Snow joins Federal Reserve Chairman Ben S. Bernanke in defending the government's current approach to hedge funds, loosely regulated private pools of capital that allow managers to participate substantially in the gains of the money invested. The funds, aimed mostly at wealthy and sophisticated investors, have provided needed liquidity for capital markets, Snow said.

Grassley's Demands

Senate Finance Committee Chairman Charles Grassley, an Iowa Republican, in an Oct. 16 letter told Snow's replacement, Henry Paulson, that hedge funds pose too big a risk to the U.S. pension system, and asked the Treasury to find ways to boost transparency in the funds.

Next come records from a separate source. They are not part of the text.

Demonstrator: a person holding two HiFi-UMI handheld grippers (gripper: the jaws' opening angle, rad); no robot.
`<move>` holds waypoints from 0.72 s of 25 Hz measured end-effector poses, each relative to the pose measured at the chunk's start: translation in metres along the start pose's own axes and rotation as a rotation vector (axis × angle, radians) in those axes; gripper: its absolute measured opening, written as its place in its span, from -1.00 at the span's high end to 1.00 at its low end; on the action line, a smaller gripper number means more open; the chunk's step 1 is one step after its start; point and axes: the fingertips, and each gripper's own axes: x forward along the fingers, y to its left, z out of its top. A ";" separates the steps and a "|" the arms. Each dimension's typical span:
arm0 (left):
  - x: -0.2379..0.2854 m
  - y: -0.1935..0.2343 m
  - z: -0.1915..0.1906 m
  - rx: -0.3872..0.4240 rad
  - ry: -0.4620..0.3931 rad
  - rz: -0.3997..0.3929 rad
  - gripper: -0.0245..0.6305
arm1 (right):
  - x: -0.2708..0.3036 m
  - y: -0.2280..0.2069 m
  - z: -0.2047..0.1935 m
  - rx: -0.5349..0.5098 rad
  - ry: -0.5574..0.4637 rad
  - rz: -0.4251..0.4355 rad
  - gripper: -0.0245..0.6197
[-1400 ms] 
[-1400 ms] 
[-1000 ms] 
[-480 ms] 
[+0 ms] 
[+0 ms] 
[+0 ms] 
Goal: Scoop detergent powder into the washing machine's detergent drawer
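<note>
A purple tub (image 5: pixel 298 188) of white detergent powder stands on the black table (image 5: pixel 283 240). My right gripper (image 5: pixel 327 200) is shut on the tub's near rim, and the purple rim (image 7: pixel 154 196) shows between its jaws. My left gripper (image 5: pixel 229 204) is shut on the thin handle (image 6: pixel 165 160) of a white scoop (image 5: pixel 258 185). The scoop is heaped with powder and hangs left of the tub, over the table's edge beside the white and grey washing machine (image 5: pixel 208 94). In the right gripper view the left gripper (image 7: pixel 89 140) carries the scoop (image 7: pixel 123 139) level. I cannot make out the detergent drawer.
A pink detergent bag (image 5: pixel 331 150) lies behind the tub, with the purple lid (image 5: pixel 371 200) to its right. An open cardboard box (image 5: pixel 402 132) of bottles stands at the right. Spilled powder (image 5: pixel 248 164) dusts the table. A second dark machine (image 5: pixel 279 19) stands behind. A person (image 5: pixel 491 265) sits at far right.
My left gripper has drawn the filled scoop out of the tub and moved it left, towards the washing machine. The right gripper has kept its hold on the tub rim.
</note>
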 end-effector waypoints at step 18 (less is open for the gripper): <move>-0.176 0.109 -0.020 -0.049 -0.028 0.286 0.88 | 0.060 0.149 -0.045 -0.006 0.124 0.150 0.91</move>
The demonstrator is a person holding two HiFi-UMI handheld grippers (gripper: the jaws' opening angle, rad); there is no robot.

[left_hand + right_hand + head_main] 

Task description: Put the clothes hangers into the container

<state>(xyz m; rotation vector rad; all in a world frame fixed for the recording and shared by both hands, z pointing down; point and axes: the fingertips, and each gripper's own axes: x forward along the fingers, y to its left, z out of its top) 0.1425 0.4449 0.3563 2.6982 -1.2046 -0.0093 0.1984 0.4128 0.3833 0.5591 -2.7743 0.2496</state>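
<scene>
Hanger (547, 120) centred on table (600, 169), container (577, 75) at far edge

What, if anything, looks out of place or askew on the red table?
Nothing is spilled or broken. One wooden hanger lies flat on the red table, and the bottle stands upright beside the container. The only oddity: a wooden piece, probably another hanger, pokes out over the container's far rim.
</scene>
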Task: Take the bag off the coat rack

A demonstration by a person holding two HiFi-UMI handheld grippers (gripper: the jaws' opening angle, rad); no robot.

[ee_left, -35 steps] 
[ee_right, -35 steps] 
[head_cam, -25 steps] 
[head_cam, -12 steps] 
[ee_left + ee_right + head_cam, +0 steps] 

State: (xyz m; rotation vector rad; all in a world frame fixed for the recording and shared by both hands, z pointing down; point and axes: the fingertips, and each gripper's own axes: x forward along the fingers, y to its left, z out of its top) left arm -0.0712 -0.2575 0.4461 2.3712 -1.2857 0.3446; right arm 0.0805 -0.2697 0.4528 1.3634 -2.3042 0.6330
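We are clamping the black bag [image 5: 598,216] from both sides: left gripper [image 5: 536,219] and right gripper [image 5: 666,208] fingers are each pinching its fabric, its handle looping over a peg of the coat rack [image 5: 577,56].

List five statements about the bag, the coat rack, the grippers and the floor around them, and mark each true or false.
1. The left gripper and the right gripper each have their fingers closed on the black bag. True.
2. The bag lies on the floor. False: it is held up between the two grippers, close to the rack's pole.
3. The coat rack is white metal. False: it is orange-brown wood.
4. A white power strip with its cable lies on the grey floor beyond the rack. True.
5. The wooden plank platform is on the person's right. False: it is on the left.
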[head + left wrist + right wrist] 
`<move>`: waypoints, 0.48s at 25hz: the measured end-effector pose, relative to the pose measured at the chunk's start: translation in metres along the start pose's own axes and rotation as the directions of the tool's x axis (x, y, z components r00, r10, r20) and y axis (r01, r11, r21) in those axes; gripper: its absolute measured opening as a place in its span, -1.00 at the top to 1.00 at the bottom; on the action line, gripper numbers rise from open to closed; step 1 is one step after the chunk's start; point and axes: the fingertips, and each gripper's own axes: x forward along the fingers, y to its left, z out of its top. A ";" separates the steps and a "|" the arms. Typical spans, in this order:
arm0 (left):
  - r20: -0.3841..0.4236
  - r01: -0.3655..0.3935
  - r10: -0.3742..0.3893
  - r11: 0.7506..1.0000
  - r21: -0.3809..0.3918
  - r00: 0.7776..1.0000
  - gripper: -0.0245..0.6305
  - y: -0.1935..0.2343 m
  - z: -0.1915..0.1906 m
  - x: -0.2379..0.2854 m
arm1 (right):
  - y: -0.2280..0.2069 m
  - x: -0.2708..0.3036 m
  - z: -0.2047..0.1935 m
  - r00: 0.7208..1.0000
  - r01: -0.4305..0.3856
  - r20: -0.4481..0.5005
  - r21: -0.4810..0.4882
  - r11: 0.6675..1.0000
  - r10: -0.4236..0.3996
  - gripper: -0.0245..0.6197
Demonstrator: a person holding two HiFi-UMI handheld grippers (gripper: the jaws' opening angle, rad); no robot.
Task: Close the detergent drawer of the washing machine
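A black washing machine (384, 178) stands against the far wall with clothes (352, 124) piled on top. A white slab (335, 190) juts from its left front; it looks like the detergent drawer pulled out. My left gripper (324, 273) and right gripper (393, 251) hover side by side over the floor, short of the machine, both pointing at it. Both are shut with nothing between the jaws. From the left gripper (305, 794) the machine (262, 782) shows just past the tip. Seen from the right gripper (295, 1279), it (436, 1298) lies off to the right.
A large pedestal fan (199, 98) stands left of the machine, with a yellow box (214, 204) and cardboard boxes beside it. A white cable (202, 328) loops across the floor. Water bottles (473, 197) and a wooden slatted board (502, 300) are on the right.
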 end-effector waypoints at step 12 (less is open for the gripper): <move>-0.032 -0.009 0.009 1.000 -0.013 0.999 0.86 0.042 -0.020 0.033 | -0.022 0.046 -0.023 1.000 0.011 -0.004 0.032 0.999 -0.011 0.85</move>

At the same time, the Securities and Exchange Commission is focused on insider trading by hedge funds ahead of corporate merger announcements, Chairman Christopher Cox said on Oct. 18. Paulson said in an interview last week that regulators need to find out if ``there is sufficient transparency'' at hedge funds and whether there is ``enough liquidity in the system.''

A SEC rule that tightened oversight of the industry was struck down by a federal appeals court in June, leaving the agency without the power to conduct random inspections of many funds.

Snow, 67, said he was the first to initiate discussions about hedge funds at the President's Working Group on Financial Markets, a group that includes the Fed, the head of the SEC and other regulators. The Treasury, reacting to the proliferation of hedge funds, also started an examination of their impact on financial markets under Snow's tenure.

Hedge funds attracted $44.5 billion from wealthy investors and institutions in the past three months, the most in one quarter since at least 2003. Net deposits beat the previous record of $42.1 billion in April through June, according to Hedge Fund Research Inc. in Chicago.

`Bigger Risk'

``These pools of capital, and how best they should be overseen, is a fair question,'' Snow said in the telephone interview from New York. ``The far bigger risk is overreaching regulation.''

Cerberus, founded in 1992 by Chief Executive Officer Stephen Feinberg and William Richter, manages $16.5 billion in hedge funds and private equity. The firm participated this year in buyouts of Albertson's Inc., a U.S. grocery chain, and General Motors Corp.'s finance unit.

Snow, who had amassed personal wealth of about $100 million when he joined the Bush administration in February 2003, said joining a private equity fund seemed a natural evolution for a career that spanned academics, industry and government.

``Being part of an organization that is carefully and prudently making capital available is something that seems to me to further objectives I've longer cared about,'' said Snow, who has a doctoral degree in economics from the University of Virginia.

Snow, the former chief executive of railroad CSX Corp., said he would take on a ``leadership'' role in the company, assisting with ``broad'' strategic decisions. He said he would also ``help position'' Cerberus in Europe and Asia.

``The work I do will complement others,'' Snow said, declining to be more specific about companies or industries the firm is targeting.